Summary. The manuscript presents RTR-DiT, a streaming video stylization framework based on Diffusion Transformers. It fine-tunes a bidirectional teacher DiT on a curated dataset supporting both text-guided and reference-guided stylization, distills the teacher into a few-step autoregressive student model via Self-Forcing and Distribution Matching Distillation, and introduces a reference-preserving KV cache update strategy to enable stable long-video processing and real-time switching between text prompts and reference images. The authors claim that RTR-DiT outperforms prior methods in quantitative metrics and visual quality while demonstrating practical real-time performance on long videos and interactive applications.

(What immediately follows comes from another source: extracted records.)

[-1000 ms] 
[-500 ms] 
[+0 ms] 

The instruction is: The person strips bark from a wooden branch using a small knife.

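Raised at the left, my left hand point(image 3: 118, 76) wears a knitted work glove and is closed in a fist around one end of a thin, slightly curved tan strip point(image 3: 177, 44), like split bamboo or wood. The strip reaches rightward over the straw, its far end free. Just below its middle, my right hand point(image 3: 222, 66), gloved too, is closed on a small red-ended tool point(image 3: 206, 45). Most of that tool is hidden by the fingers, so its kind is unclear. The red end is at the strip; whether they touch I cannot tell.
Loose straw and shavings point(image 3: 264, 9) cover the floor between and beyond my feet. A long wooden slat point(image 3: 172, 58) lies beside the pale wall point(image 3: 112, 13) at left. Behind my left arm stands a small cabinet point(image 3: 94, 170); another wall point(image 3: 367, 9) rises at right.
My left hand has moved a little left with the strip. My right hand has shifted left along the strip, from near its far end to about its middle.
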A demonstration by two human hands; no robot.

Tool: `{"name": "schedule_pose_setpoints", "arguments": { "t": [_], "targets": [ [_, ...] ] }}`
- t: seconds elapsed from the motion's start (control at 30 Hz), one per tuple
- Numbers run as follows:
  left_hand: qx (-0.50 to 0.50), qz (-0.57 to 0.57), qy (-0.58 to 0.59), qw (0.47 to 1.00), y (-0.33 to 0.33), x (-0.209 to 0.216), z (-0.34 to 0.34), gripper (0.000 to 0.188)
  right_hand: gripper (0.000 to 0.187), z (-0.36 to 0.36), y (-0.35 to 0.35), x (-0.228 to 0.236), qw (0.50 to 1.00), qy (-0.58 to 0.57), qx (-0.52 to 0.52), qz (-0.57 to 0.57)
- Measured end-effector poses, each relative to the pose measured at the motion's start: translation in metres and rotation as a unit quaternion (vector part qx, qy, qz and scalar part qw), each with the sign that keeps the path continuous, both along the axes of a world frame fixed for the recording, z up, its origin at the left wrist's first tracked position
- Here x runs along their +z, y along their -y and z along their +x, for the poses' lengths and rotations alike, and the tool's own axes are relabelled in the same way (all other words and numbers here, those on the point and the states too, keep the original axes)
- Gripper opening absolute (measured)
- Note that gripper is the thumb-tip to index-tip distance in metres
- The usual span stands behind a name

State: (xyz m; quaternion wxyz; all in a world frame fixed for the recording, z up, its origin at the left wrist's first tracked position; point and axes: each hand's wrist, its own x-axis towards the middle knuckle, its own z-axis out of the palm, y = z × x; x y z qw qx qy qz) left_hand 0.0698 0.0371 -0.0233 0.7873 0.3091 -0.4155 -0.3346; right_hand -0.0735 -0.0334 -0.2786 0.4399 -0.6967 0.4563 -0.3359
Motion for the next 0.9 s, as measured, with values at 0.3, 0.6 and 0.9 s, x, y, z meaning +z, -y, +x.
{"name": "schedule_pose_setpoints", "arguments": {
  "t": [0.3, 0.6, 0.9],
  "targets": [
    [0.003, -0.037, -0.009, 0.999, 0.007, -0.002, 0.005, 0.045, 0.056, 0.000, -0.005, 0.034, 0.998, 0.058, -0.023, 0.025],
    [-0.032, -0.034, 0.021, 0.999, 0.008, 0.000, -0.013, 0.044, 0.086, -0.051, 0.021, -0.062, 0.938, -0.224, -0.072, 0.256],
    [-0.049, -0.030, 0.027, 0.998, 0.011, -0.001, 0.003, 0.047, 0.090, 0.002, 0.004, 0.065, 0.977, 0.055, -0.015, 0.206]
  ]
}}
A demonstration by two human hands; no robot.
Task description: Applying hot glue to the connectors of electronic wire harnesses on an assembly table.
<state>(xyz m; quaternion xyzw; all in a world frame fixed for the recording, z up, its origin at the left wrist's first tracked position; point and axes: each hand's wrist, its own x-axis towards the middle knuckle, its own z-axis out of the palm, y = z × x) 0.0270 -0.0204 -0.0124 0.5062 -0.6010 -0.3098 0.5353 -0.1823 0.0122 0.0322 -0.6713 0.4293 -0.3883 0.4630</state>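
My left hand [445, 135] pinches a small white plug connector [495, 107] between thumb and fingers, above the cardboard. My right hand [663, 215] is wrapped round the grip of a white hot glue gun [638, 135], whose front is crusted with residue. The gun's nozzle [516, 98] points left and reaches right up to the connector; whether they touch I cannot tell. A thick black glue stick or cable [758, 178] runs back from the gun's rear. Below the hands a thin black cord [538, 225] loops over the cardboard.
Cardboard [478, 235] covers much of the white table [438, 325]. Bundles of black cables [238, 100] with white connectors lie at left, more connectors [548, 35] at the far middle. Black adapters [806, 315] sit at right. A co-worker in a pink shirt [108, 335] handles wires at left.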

Significance. If the empirical claims hold, the work could meaningfully advance practical deployment of video stylization by addressing the speed and temporal-stability limitations of multi-step diffusion models. The combination of distillation for few-step inference with a cache-based mechanism for reference preservation offers a concrete path toward interactive, real-time generative video tools.

major comments (1)

The central claim of stable real-time long-video stylization without artifacts or drift depends on the reference-preserving KV cache update strategy (combined with Self-Forcing + DMD distillation). The manuscript supplies no quantitative long-horizon evidence, such as frame-to-frame LPIPS curves, optical-flow consistency metrics, or style-leakage measurements on sequences exceeding training clip length. Autoregressive few-step diffusion is known to be sensitive to cache drift; without explicit tests or regularization over hundreds of frames, the load-bearing assumption remains unverified.

minor comments (1)

Abstract: 'Recent advances in video generation models has significantly accelerated' contains a subject-verb agreement error ('has' should be 'have'). 'Steaming video stylization' is a typographical error for 'streaming video stylization'.

Simulated Author's Rebuttal

1 responses · 0 unresolved

We thank the referee for the thoughtful review and for recognizing the potential practical impact of RTR-DiT. The major comment correctly identifies that our stability claims for long-video stylization rest on the reference-preserving KV cache (in conjunction with Self-Forcing and DMD). We address this point directly below and commit to strengthening the manuscript with the requested quantitative evidence.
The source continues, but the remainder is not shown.